For every record beneath this instruction, give an exact repetition, omitting images.

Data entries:
= = =

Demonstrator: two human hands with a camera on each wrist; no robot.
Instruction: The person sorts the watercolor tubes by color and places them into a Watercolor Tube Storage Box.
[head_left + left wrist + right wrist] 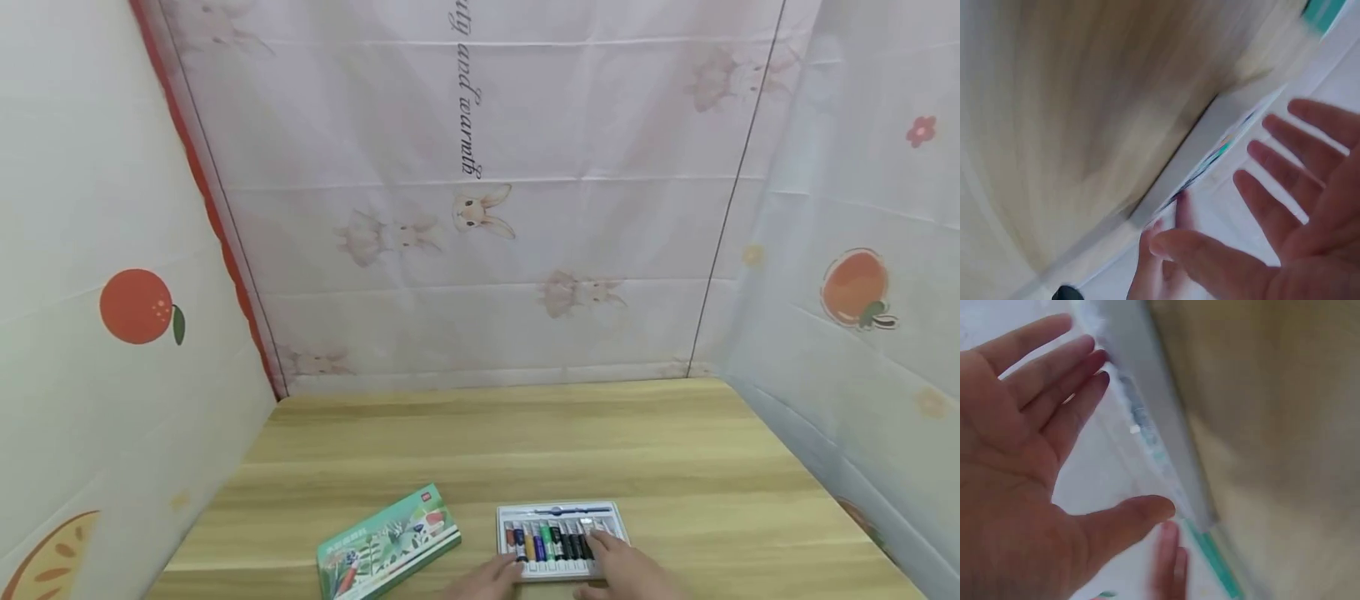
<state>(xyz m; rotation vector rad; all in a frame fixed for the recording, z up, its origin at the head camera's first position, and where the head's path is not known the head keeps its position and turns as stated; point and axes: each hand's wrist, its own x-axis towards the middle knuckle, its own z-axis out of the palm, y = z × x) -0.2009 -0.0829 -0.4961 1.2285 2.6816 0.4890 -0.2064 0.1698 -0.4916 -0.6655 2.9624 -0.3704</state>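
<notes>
A white paint tray (555,575) lies on the table near its front, holding a row of small paint tubes (546,540) in several colours. A slim blue brush (577,510) lies along the tray's far side. My left hand (487,581) is at the tray's near left corner; in the left wrist view its fingers (1285,178) are spread and hold nothing. My right hand (630,571) reaches over the right-hand tubes, fingertips at or just above them. In the right wrist view its fingers (1054,369) are extended, thumb apart. Whether the fingertips touch the tubes is unclear.
A green illustrated box (390,542) lies slanted to the left of the tray. The wooden table (510,442) stretches back to a printed cloth (525,333), with more cloth hanging on the left and right sides.
</notes>
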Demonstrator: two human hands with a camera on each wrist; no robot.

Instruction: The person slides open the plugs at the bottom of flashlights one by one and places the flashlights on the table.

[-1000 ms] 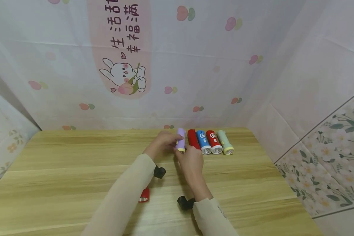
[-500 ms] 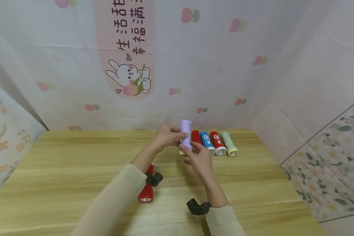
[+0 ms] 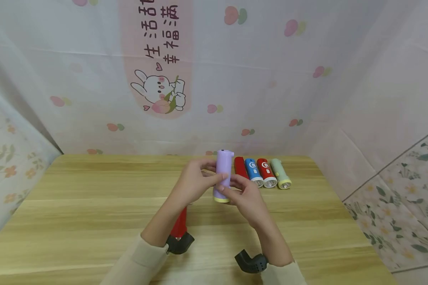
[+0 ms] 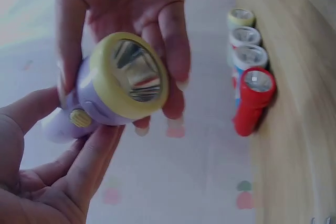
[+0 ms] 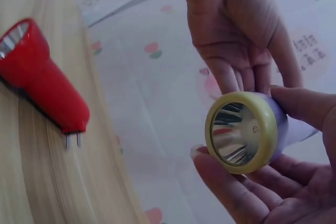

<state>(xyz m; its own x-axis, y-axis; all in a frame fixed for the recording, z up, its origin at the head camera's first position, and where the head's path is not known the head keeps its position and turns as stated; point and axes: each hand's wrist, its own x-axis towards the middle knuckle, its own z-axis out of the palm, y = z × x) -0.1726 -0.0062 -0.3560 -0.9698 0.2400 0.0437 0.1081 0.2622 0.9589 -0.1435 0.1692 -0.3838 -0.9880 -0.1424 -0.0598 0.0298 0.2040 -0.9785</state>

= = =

-- Your solution --
Demonstrator: two human hands with a camera on each wrist; no robot.
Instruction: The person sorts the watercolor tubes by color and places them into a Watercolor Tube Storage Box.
[head_left + left wrist + right wrist] 
<state>(xyz m; rotation vector rad; all in a frame fixed for the recording, z up, its origin at the head camera's first position, and where the head's path is not known the head keeps its position and turns as stated; point and axes: each hand's wrist, its own x-axis towards the middle knuckle, its own z-axis out of the palm, y = z × x) -0.2009 -0.0829 -0.4961 1.2285 2.6816 0.4890 -0.2064 0.1698 -0.4916 -0.6655 2.9624 -0.3704</state>
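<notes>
A white paint tray (555,575) lies on the table near its front, holding a row of small paint tubes (546,540) in several colours. A slim blue brush (577,510) lies along the tray's far side. My left hand (487,581) is at the tray's near left corner; in the left wrist view its fingers (1285,178) are spread and hold nothing. My right hand (630,571) reaches over the right-hand tubes, fingertips at or just above them. In the right wrist view its fingers (1054,369) are extended, thumb apart. Whether the fingertips touch the tubes is unclear.
A green illustrated box (390,542) lies slanted to the left of the tray. The wooden table (510,442) stretches back to a printed cloth (525,333), with more cloth hanging on the left and right sides.
</notes>
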Demonstrator: two human hands with a camera on each wrist; no robot.

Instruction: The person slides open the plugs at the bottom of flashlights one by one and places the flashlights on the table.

[-1000 ms] 
[-500 ms] 
[+0 ms] 
[+0 ms] 
[+0 ms] 

<state>(xyz m; its own x-axis, y-axis; all in a frame fixed for the recording, z up, its origin at the head camera's first position, and where the head's path is not known the head keeps its position and turns as stated; point and axes: each hand's wrist, its own x-axis towards the middle knuckle, its own z-axis out of the palm, y = z × x) -0.1726 -0.0062 -0.3560 -0.9698 0.2400 0.0437 0.1081 0.2622 0.9589 -0.1435 0.1692 -0.3838 -0.9880 -0.1424 -0.0598 0.0298 0.2040 -0.9785</state>

Nothing else belongs in the answer.